In the entries below, find the line with "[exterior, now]" and the line with "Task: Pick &"; reproduce those two lines and all lines between them exactly, without pictures.

******************************

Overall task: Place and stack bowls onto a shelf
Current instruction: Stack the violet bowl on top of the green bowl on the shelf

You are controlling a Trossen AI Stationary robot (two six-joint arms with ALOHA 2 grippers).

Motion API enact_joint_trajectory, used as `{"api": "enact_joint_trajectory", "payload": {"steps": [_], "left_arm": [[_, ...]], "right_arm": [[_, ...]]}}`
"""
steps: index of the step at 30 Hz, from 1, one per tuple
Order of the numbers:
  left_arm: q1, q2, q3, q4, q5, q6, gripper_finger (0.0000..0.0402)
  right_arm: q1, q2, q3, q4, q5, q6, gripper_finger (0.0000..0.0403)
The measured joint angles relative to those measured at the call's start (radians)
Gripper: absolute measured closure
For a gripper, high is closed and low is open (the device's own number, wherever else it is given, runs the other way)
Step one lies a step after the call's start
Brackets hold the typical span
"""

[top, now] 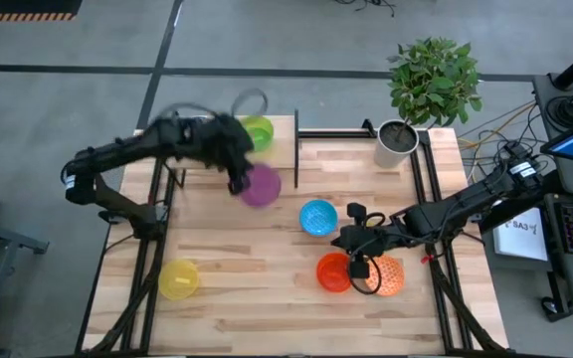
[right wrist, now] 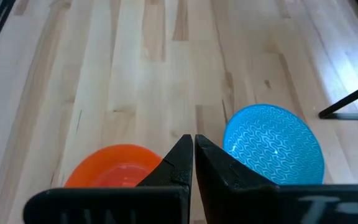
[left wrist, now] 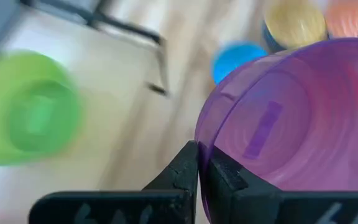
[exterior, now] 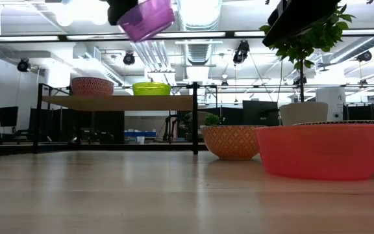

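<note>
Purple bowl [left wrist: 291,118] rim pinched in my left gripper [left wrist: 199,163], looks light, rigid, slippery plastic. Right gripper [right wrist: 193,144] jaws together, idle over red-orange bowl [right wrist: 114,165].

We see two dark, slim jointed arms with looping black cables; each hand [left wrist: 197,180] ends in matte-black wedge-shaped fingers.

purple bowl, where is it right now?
The purple bowl is off the table, pinched by its rim in the left gripper; in the high view it hangs just off the shelf edge, near the green bowl.
</note>
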Motion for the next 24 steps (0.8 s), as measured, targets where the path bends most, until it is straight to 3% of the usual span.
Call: {"api": "enact_joint_trajectory", "payload": {"steps": [7, 13, 24], "left_arm": [[0.258, 0.05, 0.153, -0.026, 0.003, 0.021, 0.0402], [0.438, 0.143, 0.229, -0.082, 0.068, 0.07, 0.0402], [0.535, 0.37, 0.423, -0.258, 0.101, 0.168, 0.0402]], "right_arm": [[0.0, -0.002, 0.006, -0.001, 0.0, -0.003, 0.0394], [0.0, -0.002, 0.006, -0.001, 0.0, -0.003, 0.0394], [0.0, -0.002, 0.006, -0.002, 0.0, -0.003, 0.0394]]}}
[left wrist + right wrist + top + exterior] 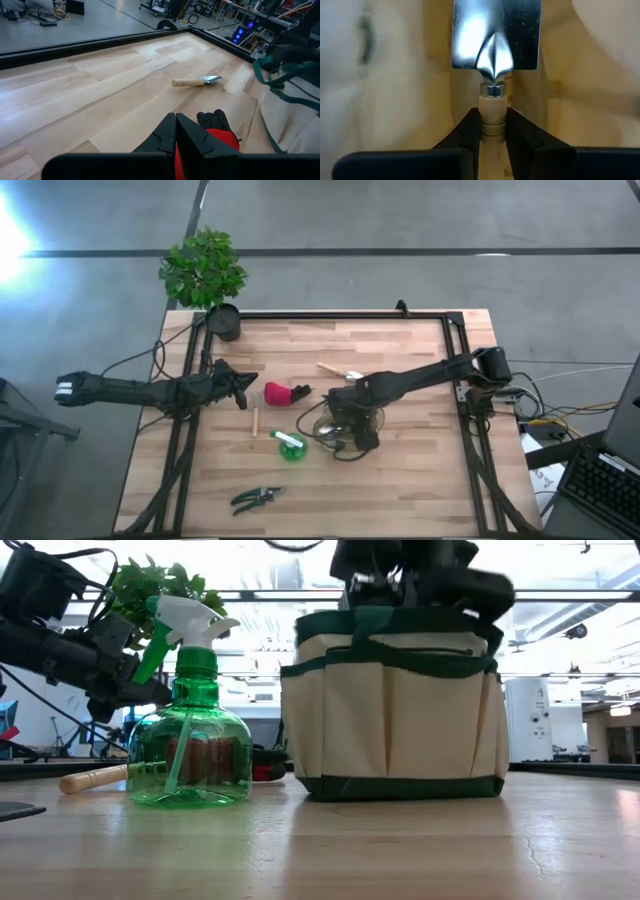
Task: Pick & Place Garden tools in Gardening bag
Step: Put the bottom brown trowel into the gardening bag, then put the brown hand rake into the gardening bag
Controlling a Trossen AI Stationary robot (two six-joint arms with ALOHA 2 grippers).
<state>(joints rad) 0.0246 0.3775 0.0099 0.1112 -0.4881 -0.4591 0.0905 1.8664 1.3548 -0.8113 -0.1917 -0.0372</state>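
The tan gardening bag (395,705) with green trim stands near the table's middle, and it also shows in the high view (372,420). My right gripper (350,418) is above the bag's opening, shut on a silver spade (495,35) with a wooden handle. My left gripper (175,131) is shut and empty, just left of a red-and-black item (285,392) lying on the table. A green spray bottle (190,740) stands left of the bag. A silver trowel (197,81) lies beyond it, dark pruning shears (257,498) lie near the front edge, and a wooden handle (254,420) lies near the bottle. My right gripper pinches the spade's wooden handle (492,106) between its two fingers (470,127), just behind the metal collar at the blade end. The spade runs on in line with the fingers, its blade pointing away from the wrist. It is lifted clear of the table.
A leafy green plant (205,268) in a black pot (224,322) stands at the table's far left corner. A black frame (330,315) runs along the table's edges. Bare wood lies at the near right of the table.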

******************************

Exercise solution:
[exterior, now] 

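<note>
Purple bowl [left wrist: 291,118] rim pinched in my left gripper [left wrist: 199,163], looks light, rigid, slippery plastic. Right gripper [right wrist: 193,144] jaws together, idle over red-orange bowl [right wrist: 114,165].

We see two dark, slim jointed arms with looping black cables; each hand [left wrist: 197,180] ends in matte-black wedge-shaped fingers.

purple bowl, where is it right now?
The purple bowl is off the table, pinched by its rim in the left gripper; in the high view it hangs just off the shelf edge, near the green bowl.
</note>
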Motion for the next 24 steps (0.8 s), as measured, targets where the path bends most, until it is straight to 3% of the usual span.
Call: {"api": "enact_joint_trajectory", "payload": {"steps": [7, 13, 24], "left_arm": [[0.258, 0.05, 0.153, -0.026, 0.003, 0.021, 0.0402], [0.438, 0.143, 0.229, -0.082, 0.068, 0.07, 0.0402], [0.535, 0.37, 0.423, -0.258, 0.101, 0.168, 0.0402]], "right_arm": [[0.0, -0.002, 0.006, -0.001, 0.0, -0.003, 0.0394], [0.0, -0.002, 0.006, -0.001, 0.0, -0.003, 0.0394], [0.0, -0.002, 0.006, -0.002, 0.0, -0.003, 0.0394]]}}
[left wrist + right wrist + top + exterior] 
Task: Pick & Place Garden tools in Gardening bag

The exercise is done; no more work remains.